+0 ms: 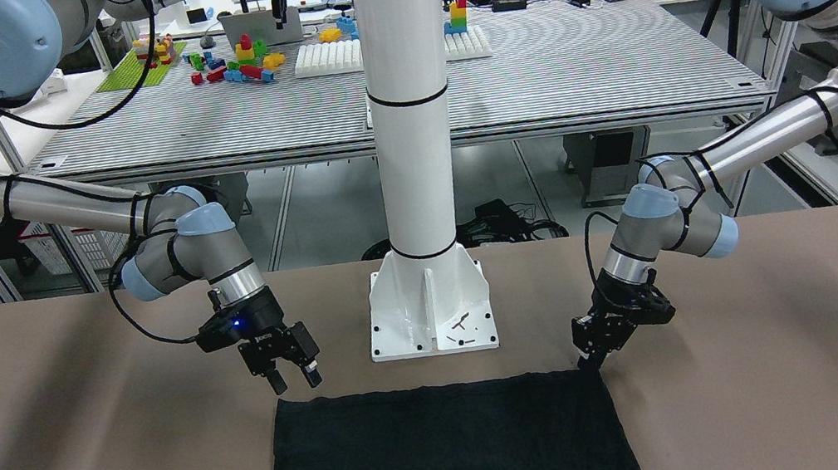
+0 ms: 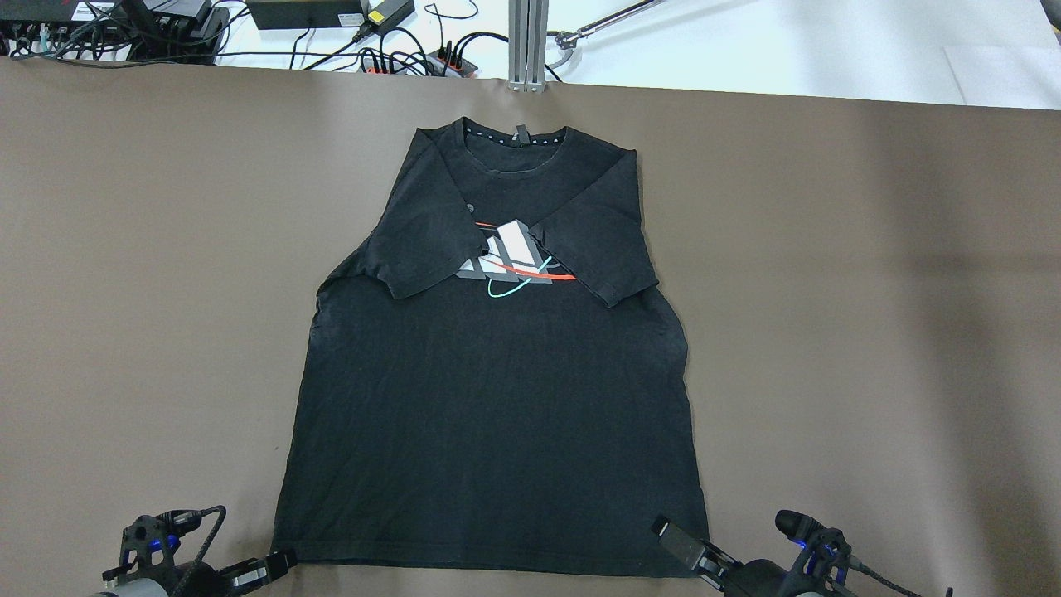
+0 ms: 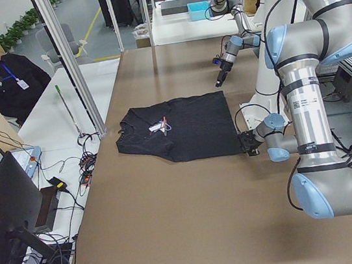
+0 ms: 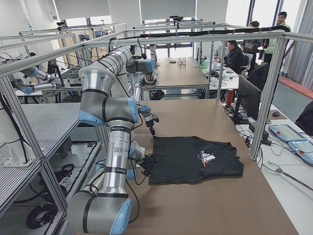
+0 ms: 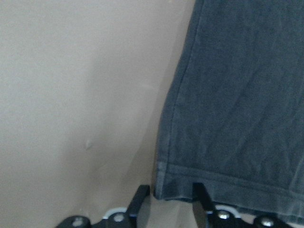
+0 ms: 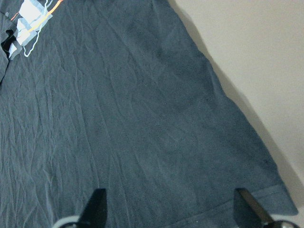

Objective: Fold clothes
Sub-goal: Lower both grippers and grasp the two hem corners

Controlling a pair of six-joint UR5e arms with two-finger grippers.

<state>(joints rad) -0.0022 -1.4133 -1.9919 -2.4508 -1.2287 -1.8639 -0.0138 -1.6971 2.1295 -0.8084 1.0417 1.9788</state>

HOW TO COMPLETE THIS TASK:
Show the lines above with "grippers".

ANSWER AREA:
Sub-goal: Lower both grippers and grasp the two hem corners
Controlling a pair of six-joint UR5e arms with two-finger grippers.

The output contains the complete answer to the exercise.